## INFORMATION PROVIDED
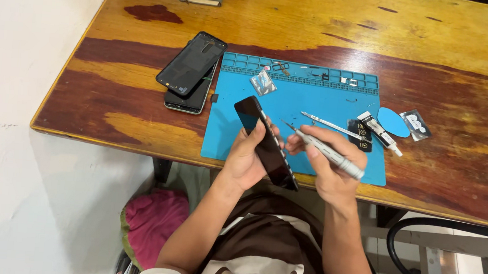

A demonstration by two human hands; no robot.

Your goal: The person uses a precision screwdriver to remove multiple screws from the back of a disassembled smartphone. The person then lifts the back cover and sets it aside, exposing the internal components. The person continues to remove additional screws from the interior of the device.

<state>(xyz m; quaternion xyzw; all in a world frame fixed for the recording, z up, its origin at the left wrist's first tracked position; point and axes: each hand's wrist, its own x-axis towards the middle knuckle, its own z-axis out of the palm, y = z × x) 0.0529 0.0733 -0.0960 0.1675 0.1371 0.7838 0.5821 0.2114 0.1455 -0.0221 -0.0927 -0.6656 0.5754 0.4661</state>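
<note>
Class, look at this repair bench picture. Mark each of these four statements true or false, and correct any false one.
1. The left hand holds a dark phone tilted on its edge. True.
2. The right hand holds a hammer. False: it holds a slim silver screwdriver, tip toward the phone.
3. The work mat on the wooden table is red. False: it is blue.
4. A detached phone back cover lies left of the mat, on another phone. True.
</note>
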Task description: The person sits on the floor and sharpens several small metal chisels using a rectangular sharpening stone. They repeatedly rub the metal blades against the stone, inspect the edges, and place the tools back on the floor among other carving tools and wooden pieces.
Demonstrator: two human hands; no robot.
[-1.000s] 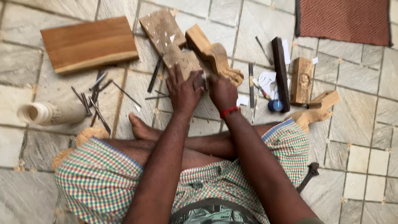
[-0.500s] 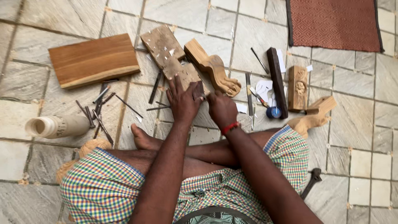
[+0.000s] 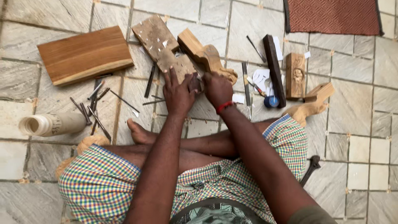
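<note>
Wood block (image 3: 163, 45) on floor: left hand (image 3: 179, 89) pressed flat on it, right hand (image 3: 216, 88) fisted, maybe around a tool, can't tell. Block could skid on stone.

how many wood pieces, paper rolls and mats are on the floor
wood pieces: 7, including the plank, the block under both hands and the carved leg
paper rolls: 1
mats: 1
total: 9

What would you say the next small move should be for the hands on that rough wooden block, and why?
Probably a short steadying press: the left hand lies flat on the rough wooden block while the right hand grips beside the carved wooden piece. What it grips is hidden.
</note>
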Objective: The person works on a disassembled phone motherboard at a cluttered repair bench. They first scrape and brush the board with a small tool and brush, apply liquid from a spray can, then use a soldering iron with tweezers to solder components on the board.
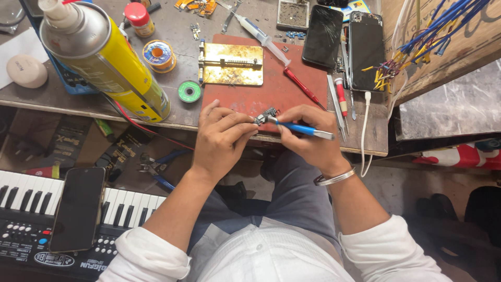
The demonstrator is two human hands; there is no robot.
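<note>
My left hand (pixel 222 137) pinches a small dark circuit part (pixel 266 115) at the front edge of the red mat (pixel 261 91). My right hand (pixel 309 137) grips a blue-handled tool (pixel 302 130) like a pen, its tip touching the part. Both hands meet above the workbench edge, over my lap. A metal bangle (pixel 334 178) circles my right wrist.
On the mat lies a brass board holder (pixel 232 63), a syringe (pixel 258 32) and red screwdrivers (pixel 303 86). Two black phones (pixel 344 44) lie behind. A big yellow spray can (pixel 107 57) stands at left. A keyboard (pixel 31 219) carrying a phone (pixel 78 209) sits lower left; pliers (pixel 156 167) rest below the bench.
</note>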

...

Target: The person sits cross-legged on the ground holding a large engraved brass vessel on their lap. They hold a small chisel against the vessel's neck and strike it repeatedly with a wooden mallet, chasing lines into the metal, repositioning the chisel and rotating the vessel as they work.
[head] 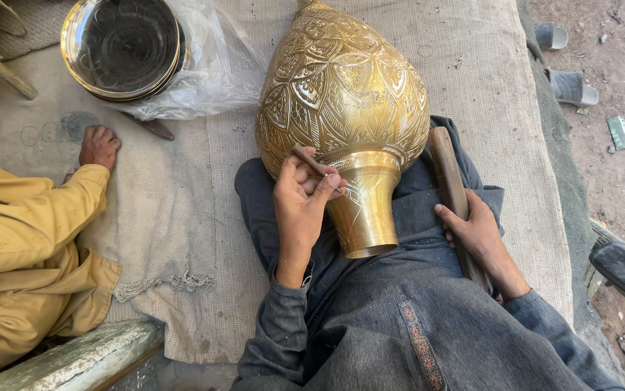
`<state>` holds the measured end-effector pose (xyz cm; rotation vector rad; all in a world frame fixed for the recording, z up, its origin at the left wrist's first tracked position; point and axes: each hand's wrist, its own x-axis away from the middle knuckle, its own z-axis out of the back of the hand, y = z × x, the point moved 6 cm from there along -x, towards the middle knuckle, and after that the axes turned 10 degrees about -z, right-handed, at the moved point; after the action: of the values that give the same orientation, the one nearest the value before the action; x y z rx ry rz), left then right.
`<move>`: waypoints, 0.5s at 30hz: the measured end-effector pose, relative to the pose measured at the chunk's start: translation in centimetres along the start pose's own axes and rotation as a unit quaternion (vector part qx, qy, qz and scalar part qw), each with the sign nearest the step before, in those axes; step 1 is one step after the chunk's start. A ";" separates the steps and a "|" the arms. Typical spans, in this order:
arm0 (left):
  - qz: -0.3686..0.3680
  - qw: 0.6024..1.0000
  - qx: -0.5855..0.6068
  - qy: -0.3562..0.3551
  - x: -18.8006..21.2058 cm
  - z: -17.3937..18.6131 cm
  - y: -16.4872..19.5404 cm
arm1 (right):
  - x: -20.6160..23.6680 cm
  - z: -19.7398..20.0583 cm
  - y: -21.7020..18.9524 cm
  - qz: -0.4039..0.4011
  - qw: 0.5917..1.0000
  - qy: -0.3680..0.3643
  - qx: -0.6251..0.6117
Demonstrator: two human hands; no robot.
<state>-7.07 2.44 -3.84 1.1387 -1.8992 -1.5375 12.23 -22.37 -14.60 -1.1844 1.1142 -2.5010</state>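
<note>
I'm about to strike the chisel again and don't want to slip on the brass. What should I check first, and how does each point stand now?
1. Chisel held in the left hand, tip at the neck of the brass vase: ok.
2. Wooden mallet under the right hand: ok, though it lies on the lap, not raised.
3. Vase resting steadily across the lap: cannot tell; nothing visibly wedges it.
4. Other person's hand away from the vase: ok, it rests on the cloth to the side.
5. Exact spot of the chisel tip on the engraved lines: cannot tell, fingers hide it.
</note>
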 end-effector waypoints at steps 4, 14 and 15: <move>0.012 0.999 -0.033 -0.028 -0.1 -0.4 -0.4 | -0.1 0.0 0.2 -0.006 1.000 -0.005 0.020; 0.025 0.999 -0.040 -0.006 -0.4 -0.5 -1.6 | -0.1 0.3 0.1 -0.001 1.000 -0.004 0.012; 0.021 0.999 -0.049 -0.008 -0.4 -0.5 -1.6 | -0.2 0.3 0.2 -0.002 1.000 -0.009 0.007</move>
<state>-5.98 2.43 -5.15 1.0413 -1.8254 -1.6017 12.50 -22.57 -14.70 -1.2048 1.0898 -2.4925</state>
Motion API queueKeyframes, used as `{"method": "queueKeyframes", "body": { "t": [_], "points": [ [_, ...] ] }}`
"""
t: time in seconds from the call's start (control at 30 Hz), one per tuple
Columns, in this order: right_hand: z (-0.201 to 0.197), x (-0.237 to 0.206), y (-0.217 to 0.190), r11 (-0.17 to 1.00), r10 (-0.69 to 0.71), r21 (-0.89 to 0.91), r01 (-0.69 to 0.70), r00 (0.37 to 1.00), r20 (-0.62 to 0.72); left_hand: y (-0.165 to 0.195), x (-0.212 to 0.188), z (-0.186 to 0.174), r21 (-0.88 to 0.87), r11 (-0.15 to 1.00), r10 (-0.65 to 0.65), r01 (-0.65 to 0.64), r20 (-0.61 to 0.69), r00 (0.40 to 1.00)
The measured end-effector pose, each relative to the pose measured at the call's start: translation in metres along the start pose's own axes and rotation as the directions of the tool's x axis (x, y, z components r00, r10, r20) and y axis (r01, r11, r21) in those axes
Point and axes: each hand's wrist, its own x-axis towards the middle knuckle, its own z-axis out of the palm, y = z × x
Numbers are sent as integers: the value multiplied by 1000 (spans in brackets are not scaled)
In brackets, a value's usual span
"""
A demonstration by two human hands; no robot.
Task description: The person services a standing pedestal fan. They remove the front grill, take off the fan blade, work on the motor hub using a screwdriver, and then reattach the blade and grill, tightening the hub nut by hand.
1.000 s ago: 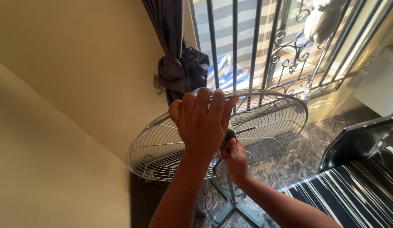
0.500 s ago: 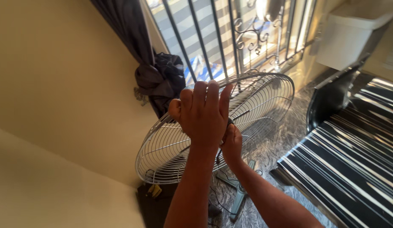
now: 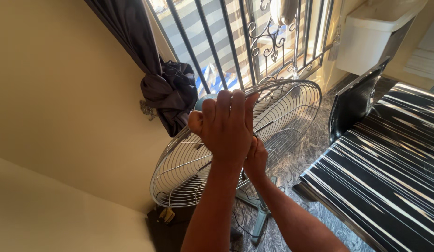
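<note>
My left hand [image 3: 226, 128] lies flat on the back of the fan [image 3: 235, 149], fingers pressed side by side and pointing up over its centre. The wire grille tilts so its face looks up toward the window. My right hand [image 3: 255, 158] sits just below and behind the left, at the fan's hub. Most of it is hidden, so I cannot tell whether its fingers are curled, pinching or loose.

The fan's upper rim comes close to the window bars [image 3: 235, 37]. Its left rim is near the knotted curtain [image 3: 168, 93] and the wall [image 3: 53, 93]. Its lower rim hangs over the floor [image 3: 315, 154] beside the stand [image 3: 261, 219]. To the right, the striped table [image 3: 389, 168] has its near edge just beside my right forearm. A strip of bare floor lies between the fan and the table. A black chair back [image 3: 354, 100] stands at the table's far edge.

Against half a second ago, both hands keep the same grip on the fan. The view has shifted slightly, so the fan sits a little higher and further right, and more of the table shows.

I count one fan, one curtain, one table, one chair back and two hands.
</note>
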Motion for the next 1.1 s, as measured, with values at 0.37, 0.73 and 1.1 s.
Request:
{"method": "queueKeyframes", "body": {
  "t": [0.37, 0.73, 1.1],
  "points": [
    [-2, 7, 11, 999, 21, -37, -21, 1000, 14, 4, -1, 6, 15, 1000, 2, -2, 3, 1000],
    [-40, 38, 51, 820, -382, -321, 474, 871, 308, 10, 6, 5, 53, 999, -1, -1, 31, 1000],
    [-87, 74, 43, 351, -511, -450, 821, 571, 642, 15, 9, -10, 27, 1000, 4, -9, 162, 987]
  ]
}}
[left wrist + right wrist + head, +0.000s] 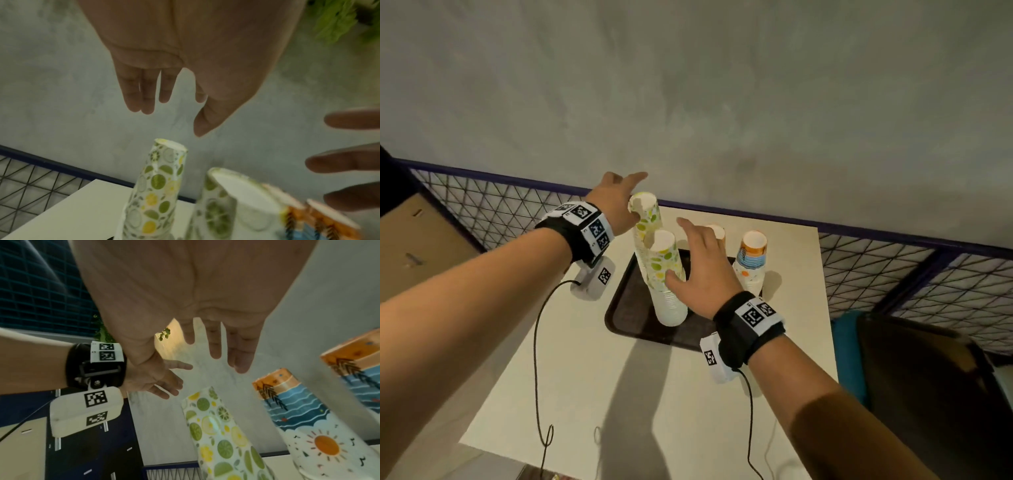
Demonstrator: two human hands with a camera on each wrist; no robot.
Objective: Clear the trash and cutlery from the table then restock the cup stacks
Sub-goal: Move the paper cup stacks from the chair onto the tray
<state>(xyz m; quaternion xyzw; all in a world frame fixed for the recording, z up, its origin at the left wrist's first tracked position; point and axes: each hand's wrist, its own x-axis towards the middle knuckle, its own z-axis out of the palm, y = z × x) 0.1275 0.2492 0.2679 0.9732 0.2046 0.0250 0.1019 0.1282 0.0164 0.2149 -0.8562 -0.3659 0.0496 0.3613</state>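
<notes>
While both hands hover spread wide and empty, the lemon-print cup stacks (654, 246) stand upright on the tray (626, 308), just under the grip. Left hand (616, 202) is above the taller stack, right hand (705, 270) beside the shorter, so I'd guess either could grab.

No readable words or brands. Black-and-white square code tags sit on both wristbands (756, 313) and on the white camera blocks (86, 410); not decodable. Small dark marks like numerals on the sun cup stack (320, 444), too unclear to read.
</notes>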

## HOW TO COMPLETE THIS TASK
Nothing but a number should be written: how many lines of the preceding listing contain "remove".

## YOUR SOLUTION
2